Do you need a physical office?

No — e-commerce is one of the best-suited activities for a low-cost premises option. A free-zone flexi-desk or shared workspace usually satisfies the licence's address requirement and keeps overheads low, which is why most online founders start in a free zone rather than leasing a shop.

VAT and payment gateways

Once your rolling 12-month taxable turnover exceeds AED 375,000 you must register for VAT (5%) with the FTA; you can register voluntarily above AED 187,500. Payment-gateway approval (for card payments) is a separate commercial step with the provider, not a government licence — budget for gateway fees as an operating cost.

E-commerce vs a physical shop

An online business skips the fit-out, Civil Defence and food/retail-premises approvals that make a restaurant, café or salon capital-intensive. If you're choosing a model, start from the broader decision: company formation in Dubai — free zone or mainland.

Why ZETUP PRO?

We work with Scandinavian transparency — published pricing, no hidden fees. We help you pick the right e-commerce route for your goals, then handle the licence, the free-zone or mainland registration, and the visas end to end.

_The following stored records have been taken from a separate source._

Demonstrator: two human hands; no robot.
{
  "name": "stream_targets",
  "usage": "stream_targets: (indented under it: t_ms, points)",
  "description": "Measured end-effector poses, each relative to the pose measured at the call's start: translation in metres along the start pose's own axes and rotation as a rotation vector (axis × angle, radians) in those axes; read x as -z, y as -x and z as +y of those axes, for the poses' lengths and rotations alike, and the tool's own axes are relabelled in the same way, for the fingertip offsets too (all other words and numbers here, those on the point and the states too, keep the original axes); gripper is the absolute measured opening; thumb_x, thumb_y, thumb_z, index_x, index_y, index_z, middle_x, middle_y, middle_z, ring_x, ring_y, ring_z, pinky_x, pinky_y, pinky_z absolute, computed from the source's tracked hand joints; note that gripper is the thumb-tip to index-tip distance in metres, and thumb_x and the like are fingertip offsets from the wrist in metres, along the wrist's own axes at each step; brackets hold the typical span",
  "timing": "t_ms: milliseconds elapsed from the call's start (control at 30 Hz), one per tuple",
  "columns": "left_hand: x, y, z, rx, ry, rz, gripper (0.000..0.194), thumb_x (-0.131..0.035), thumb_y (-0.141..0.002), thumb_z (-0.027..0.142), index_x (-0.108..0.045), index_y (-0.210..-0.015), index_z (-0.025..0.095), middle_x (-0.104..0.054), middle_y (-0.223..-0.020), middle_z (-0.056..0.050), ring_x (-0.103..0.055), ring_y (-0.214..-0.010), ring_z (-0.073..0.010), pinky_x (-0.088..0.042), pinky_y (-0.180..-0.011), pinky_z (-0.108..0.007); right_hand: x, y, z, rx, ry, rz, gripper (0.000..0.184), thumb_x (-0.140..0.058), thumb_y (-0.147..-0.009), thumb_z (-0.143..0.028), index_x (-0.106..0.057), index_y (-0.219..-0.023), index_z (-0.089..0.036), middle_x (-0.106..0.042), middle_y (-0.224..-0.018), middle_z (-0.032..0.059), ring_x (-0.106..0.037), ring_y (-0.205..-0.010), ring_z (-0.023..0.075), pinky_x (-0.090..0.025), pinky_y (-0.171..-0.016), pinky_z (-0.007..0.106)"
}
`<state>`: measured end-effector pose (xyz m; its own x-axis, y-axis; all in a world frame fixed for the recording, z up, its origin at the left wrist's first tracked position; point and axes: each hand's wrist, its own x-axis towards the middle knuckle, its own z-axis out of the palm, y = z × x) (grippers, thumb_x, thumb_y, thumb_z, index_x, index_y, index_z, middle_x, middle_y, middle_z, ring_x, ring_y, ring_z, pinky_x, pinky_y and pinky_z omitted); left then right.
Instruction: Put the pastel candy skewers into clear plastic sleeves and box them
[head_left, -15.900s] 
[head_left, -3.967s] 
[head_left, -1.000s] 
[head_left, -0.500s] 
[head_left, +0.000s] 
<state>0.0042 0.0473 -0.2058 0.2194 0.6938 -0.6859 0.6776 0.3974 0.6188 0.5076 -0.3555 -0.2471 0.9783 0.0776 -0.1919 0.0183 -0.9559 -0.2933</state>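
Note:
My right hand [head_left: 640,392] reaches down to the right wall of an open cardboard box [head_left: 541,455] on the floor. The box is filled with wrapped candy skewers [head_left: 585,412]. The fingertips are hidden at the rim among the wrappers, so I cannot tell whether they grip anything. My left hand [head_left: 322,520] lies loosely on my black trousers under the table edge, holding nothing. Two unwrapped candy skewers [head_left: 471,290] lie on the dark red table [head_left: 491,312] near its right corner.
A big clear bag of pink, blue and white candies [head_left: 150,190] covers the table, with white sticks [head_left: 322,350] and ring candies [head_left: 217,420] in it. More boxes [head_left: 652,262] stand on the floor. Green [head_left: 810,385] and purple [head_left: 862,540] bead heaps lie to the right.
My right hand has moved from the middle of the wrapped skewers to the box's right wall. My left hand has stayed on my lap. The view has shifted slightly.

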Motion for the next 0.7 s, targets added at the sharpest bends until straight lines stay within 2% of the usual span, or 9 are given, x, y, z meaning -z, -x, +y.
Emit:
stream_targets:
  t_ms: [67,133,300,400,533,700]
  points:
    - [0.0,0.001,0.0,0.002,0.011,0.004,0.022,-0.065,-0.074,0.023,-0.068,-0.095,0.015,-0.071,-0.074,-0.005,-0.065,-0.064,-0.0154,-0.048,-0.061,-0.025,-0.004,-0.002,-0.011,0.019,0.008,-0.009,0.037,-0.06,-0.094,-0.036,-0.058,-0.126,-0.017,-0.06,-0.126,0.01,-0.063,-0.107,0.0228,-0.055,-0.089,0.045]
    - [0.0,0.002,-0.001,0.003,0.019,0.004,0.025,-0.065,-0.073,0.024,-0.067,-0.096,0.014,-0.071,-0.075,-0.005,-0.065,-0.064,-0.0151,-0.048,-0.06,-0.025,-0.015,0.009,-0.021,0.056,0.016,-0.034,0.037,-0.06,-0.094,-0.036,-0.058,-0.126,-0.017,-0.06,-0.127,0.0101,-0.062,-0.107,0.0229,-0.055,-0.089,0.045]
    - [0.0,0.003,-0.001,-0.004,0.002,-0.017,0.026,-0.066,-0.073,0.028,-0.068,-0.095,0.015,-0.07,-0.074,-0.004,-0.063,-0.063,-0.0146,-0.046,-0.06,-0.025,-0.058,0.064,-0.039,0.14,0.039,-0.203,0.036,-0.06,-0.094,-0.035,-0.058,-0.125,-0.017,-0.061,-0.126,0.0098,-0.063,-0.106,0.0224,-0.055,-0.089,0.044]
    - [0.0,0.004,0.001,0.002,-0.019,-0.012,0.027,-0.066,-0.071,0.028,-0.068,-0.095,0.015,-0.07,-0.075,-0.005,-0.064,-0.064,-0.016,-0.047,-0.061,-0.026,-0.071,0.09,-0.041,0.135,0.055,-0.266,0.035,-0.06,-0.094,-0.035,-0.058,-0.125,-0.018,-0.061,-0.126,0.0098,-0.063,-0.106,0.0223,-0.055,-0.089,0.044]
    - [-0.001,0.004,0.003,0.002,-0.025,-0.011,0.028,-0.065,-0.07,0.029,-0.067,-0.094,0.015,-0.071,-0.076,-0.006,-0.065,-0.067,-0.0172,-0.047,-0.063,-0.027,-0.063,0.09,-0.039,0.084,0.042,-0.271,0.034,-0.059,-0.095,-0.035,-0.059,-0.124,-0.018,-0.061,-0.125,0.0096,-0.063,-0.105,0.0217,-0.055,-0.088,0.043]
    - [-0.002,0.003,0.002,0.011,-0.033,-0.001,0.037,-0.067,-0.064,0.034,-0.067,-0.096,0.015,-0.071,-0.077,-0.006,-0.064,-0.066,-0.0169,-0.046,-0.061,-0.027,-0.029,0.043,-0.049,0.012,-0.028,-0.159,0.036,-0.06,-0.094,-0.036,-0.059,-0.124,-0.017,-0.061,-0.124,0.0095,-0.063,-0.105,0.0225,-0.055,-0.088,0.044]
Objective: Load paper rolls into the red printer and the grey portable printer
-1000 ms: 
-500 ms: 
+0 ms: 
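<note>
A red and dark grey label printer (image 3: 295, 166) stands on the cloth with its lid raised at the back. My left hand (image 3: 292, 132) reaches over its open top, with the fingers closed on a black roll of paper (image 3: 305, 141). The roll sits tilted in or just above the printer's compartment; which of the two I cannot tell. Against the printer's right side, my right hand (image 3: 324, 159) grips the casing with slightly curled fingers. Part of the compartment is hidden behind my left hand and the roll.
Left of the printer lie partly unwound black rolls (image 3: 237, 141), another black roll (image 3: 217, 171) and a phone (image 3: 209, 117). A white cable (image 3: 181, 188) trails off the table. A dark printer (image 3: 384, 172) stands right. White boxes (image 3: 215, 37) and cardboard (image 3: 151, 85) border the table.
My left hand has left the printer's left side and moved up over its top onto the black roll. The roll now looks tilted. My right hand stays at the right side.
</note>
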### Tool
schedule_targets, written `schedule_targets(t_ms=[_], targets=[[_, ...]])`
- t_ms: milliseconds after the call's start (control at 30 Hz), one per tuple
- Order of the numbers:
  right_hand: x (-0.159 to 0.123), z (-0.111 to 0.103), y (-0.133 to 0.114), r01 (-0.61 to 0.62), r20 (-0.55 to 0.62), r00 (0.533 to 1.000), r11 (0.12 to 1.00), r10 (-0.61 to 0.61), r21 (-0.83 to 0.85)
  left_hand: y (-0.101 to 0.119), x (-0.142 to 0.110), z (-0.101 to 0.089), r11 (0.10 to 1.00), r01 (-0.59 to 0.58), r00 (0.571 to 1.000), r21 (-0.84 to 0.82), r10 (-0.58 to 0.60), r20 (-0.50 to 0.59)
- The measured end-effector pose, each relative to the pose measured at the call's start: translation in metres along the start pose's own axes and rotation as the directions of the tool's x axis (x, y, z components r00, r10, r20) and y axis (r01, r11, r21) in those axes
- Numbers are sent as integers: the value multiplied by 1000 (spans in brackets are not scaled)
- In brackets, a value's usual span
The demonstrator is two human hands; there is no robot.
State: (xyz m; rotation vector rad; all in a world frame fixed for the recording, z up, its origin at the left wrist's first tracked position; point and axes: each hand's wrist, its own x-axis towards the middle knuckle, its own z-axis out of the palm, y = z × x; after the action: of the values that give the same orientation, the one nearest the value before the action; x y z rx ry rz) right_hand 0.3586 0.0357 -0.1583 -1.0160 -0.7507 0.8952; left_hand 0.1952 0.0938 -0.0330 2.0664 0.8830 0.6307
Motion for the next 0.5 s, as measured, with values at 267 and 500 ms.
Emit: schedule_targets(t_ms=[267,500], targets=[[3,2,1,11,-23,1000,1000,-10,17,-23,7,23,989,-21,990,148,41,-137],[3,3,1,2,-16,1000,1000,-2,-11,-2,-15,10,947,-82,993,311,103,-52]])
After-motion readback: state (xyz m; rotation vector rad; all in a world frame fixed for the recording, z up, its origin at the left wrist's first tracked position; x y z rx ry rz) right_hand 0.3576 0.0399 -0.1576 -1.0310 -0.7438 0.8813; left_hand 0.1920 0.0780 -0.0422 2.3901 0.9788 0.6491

Frequently Asked Questions

Q: How much does it cost to start an e-commerce business in Dubai? A: The cheapest route is a DED e-Trader licence from around AED 1,000/year (home-based, no staff visas — confirm the current fee with DED). A free-zone e-commerce licence starts from around AED 5,750, and a mainland e-commerce licence typically runs AED 15,000–25,000/year.

Q: What is the difference between an e-Trader licence and an e-commerce licence? A: The e-Trader licence is a low-cost individual licence for selling from home; a free-zone or mainland e-commerce licence is a full company licence that offers 100% ownership, residency visas, and (on the mainland) UAE-wide selling and staff sponsorship.

Q: Do I need an office for an e-commerce business in Dubai? A: Usually not a full office — a free-zone flexi-desk or shared workspace typically satisfies the licence's registered-address requirement, which keeps costs low.

Q: Do I need to register for VAT for my online store? A: Only once your rolling 12-month taxable turnover exceeds AED 375,000 (mandatory), or voluntarily above AED 187,500.